Ему льстит снова воцариться
И доказать, что власть – борьба,
Не дать ей повод усомниться,
Кто господин, а кто раба.
Но все напрасны ухищренья
Его предвзятого ума,
Искусством кроткого смиренья
Он с толку сбит – она нема,
Как будто не было измены,
Циничной наглости, угроз,
Нанесенной душевной раны
И пролитых ночами слёз.
Была бы хоть одна проблема –
Сама наложница гарема
И та б сгорела от стыда,
Увидев, как она всегда
Своими пышностями звонко
В нём будит пыл души, но тонко,
Что сразу он не может внять,
Как? чуть успев её обнять,
Он попадает в сказку сна:
Кругом – цветущая весна;
Её пленительные речи –
Пернатой перелив малечи,
В глазах – вся радуга цветов,
А тело – аромат лугов.
Огонь манящего желанья,
Догадка в смысле чьём ясна,
В нём вызвал веру упованья –
Забылись распрей времена.
Его кичливости мгновенье
Переливало через край,
Грудь распирало самомненье –
Хоть ты ему вторую дай.
Он необъятное объятным
Стремится получить сполна,
Чтоб голоском своим приятным
С невинной прелестью она
И слух, и сердце услаждала
И с придыханием шептала:
«Мой милый, славный, дорогой,
Я – плоть твоя, ты – ангел мой!
Когда тебя увижу – млею:
Держать я чувства не умею,
И лихорадит всю меня
Без твоего любви огня.
Ты отвернёшься – умираю,
Ты улыбнёшься – воскресаю,
Твой каждый вздох и каждый взгляд
Дают мне жизненный заряд.
Тобой одним дышу, страдаю
И лучшей доли не желаю,
Тебе во всём лишь я одна
До гроба остаюсь верна!»
А он – монстр воли буйной крови –
В раздумье весь.
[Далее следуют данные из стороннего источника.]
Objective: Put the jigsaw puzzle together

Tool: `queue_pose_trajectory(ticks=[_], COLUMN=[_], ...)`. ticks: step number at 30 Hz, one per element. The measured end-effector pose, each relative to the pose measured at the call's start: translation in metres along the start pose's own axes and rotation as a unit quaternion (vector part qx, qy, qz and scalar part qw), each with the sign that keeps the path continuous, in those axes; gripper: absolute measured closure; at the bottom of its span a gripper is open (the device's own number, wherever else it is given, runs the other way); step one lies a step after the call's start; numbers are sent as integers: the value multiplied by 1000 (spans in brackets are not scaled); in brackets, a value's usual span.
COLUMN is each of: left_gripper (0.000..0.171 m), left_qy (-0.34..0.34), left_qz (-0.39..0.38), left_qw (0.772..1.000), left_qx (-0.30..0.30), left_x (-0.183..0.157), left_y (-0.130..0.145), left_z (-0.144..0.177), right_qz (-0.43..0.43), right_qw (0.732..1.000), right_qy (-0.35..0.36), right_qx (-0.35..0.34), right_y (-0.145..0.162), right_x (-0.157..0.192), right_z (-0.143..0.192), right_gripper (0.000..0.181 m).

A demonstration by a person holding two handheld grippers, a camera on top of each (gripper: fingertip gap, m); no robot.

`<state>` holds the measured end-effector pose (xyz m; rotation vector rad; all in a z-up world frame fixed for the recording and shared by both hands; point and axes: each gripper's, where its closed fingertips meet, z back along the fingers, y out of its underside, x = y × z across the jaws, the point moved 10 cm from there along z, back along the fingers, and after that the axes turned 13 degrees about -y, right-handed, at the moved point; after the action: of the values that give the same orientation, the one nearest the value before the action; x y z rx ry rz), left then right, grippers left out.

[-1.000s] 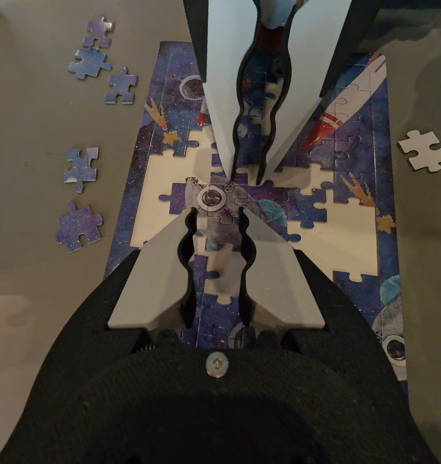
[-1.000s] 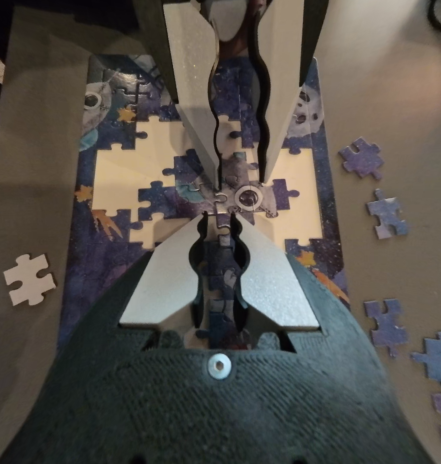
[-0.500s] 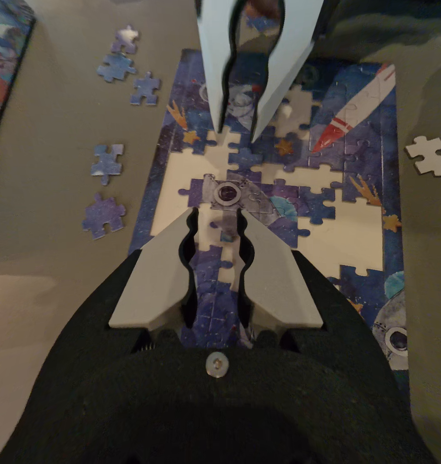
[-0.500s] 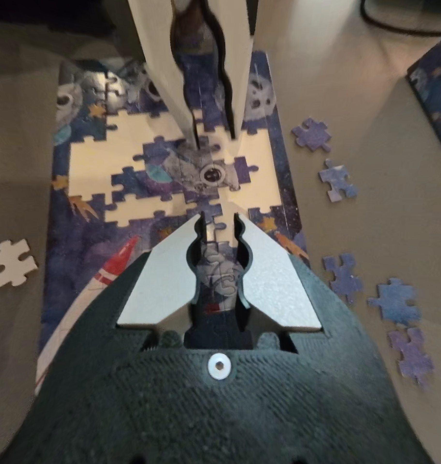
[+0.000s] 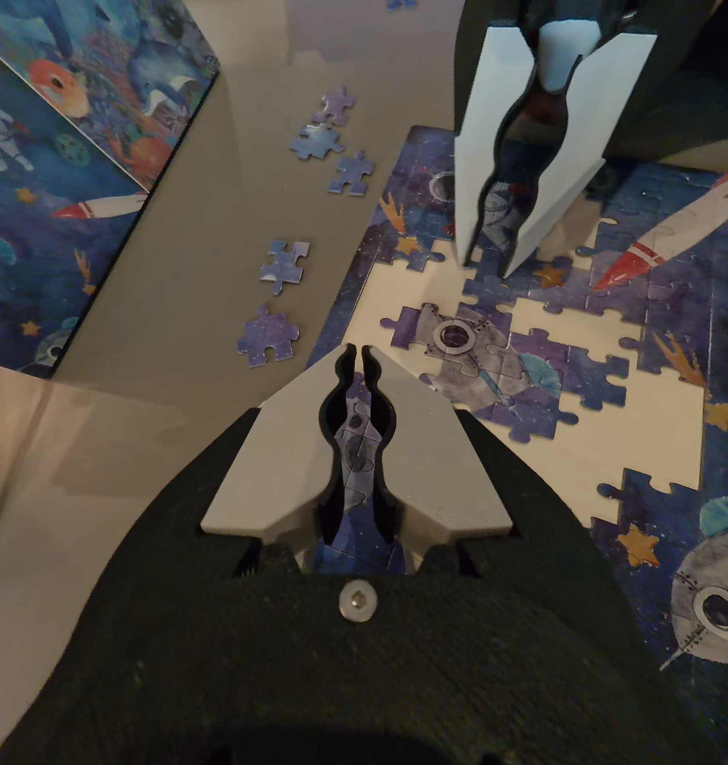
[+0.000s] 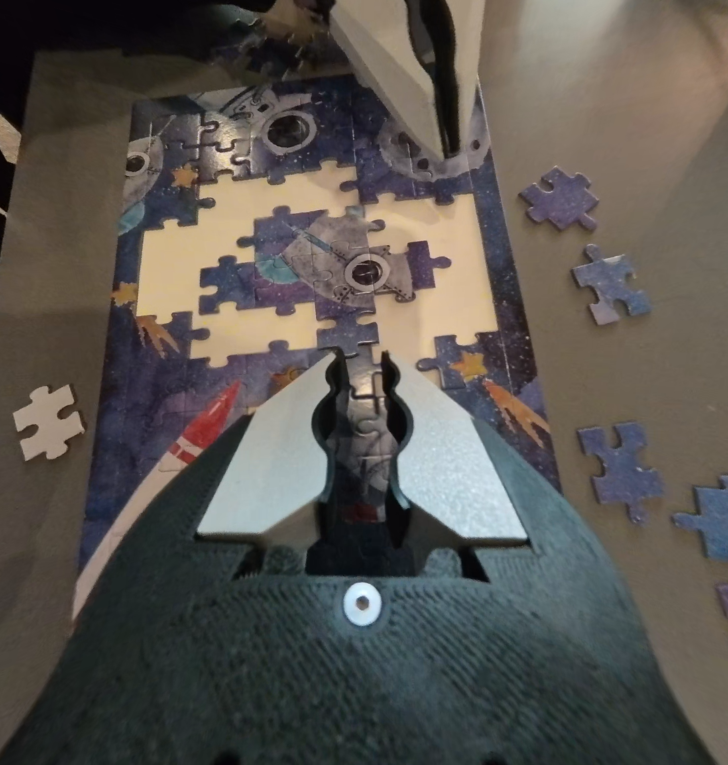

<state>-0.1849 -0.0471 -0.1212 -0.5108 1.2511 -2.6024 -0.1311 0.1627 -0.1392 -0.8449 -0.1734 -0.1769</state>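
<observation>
Left gripper: jaws nearly closed, nothing held, poised above the puzzle's edge. Right gripper: slightly open, empty, over the rocket area. Puzzle partly assembled on the table; loose pieces lie beside it.

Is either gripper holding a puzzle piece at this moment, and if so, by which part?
Nothing is held. The left gripper is nearly shut and empty; the right gripper is open above the puzzle.

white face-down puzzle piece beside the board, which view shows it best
The right wrist view: the white face-down jigsaw piece lies whole and unblocked on the grey table, left of the space-themed puzzle board. The left wrist view misses it entirely.
</observation>
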Motion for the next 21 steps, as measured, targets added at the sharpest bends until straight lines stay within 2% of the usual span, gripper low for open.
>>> queue_pose_trajectory(ticks=[5,11,16,21], left_gripper=[170,170,168,168], left_qy=[3,6,24,31], left_qz=[-1,-3,-9,-16], left_qw=[1000,1000,1000,999], left_qx=[2,4,3,10], left_x=[-1,-3,-6,-8], left_y=[1,1,1,4], left_z=[-2,-2,0,-2], right_qz=[3,0,8,12], right_qw=[1000,1000,999,1000], right_qy=[-21,-8,-21,-18], right_qx=[-4,-4,-23,-15], right_y=[-2,-2,-6,-7], right_x=[4,3,6,7], right_z=[-6,-4,-5,-12], right_gripper=[163,163,166,172])
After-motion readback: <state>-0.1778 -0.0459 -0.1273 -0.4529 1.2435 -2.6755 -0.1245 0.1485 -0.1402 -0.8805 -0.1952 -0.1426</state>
Нахмурив брови,
Как отрешённый богомол
Умом витает где-то – мол,
Сентиментальны эти речи
Ему приелись – он ждет встречи
С самим Зевесом – и готов
Хоть на Олимпе появиться
И как титаны с ним сразиться,
Но непременно в этот раз
Пробьёт его победы час.
Так, обольщаясь мнимой славой,
Он верховодит то державой,
То бойко силится судить,
Каким бы мир теперь мог быть,
Вот если б вместо Византийской
Русь крещена была бы Римской
Вселенской церковью б, тогда…
А жизнь, как талая вода
Уходит в землю, а за ней
И наш герой в один из дней
Предстал пред образом Аида.
Была отпета панихида.
И на поминках всяк, кто знал
Его по жизни, вспоминал,
Каким он был отцом прекрасным,
Жене - отрадой, солнцем ясным,
В любой компании – душой,
И за друзей стоял горой.
(Покойников заслуги чтят
И о дурном не говорят).
Каким он был на самом деле?
Да я совсем не ставил цели
Конкретный образ развернуть,
А лишь штрихами подчеркнуть
То, что мне кажется неловким
В поступках мужиков, нестойким,
Чтоб соблюдать мораль и честь,
А их таких сейчас не счесть.

*Уродливый человек (по имени персонажа
романа В.Гюго "Собор Парижской богоматери").